- [ACTIVITY] Here is the task for the records below: repeat exactly the lines from the one with "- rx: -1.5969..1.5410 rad" to the one with "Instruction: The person", both included, and nothing else.

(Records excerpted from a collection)
● ● ● ● ● ● ●

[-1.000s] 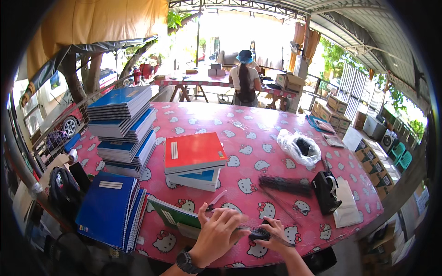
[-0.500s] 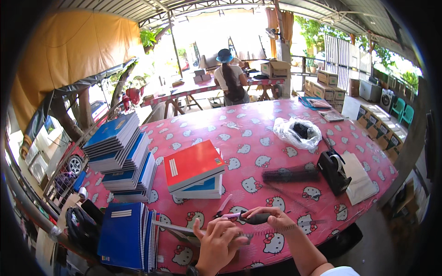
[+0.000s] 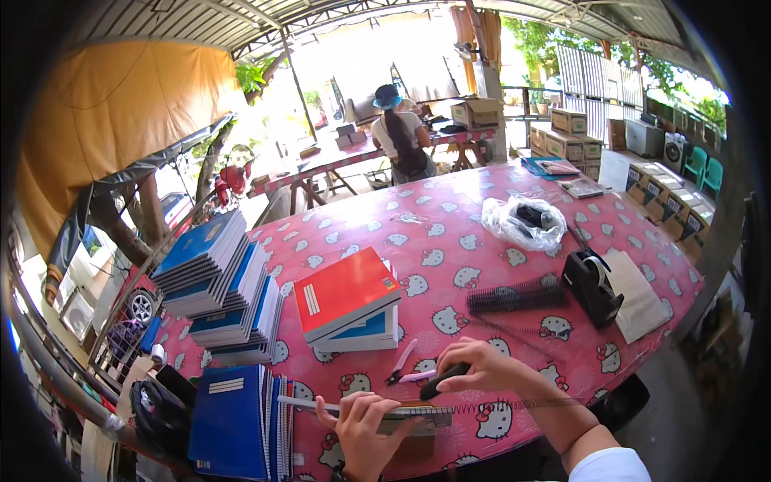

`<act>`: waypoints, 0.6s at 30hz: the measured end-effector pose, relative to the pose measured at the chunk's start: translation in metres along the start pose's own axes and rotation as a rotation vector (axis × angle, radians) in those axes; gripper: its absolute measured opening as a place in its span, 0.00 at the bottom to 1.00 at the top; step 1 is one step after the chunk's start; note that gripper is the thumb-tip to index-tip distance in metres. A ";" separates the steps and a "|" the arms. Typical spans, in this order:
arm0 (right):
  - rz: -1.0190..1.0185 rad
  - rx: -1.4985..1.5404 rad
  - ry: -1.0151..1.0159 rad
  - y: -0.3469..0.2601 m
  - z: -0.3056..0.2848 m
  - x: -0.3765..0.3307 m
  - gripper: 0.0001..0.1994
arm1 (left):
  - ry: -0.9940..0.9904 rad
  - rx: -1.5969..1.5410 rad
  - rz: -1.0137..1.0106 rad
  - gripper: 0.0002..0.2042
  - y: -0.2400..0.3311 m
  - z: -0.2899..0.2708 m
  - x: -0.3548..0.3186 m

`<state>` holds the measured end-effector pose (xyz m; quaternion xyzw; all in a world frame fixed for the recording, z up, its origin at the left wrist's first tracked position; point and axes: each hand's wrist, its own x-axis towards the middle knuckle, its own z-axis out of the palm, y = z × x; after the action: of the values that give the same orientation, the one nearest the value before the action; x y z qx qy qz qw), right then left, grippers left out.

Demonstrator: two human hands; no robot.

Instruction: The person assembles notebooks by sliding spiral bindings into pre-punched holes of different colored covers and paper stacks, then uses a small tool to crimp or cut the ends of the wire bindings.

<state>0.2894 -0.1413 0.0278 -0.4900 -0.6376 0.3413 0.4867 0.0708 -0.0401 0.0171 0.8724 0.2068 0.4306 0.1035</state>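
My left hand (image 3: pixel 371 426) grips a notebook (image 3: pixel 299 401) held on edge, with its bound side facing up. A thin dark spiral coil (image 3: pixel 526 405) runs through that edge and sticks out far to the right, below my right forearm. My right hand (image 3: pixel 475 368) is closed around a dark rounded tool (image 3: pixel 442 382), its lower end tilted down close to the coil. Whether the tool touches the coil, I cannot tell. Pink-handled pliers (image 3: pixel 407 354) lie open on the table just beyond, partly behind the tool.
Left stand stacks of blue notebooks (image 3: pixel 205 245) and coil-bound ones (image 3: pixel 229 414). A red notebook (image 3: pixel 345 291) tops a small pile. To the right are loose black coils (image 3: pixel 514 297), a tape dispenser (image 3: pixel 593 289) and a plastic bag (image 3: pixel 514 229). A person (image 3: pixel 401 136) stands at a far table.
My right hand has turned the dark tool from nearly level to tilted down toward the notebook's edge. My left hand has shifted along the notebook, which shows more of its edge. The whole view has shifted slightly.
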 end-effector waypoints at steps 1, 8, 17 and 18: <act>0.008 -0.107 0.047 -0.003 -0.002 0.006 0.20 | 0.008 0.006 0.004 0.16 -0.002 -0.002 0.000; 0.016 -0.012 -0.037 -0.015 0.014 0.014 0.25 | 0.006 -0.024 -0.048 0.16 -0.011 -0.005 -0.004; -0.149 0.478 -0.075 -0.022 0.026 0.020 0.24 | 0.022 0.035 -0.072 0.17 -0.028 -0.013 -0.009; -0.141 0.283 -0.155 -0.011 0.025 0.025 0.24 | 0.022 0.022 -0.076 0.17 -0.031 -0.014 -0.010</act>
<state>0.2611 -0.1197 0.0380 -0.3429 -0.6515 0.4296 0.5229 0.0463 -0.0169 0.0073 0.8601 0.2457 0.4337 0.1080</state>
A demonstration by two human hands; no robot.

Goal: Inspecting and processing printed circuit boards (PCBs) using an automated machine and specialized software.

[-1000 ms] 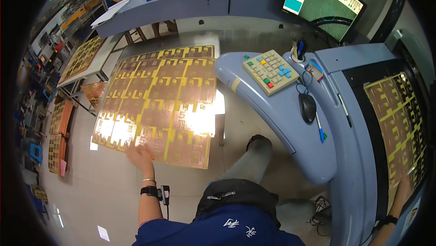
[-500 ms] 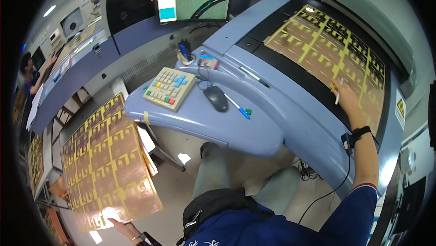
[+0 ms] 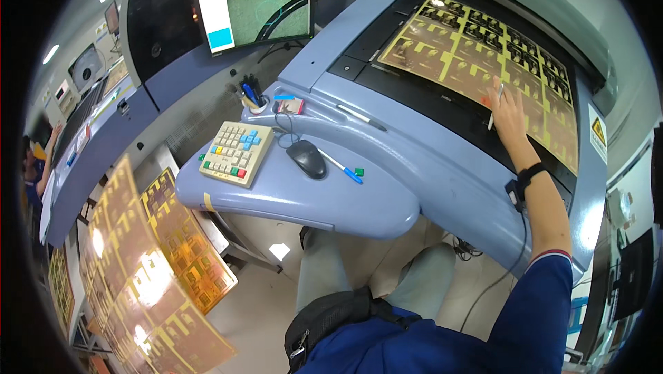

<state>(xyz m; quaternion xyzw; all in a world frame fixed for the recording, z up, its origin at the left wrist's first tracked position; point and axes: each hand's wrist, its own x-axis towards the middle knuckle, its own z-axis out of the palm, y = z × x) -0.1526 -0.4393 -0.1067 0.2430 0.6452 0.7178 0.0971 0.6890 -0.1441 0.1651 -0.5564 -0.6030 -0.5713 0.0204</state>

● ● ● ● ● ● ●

- [RESULT]
  - rx: -1.5969..1.5410 rad
  - rz: -1.0137..1.0106 rad
  - gripper: 0.0002..0.2042
  - y: -0.2400..0.3311 m
  - z: -0.2899..0.2708 m
  - x: -0.3548..0.3186 m

`<state>` holds the measured end-effector pose (xyz m; quaternion xyzw; all in a world frame fixed for the recording, z up, its origin at the left wrist's first tracked position; point and axes: each hand's wrist, its own x-axis towards the middle knuckle, its own z-axis out of the palm, y = z × x; after the action: of the values that give the same orientation, the one nearest the value before the action; x y z qx qy qz qw), right then left, grippers left out.

Demonstrator: two human hands; no robot.

Instruction: The person assembles notebooks by sliding spiral bindings into pre-punched holes of different colored covers and paper stacks, then uses a small tool to crimp or cut the ends of the wire bindings.

Nothing more remains to be added to this answer.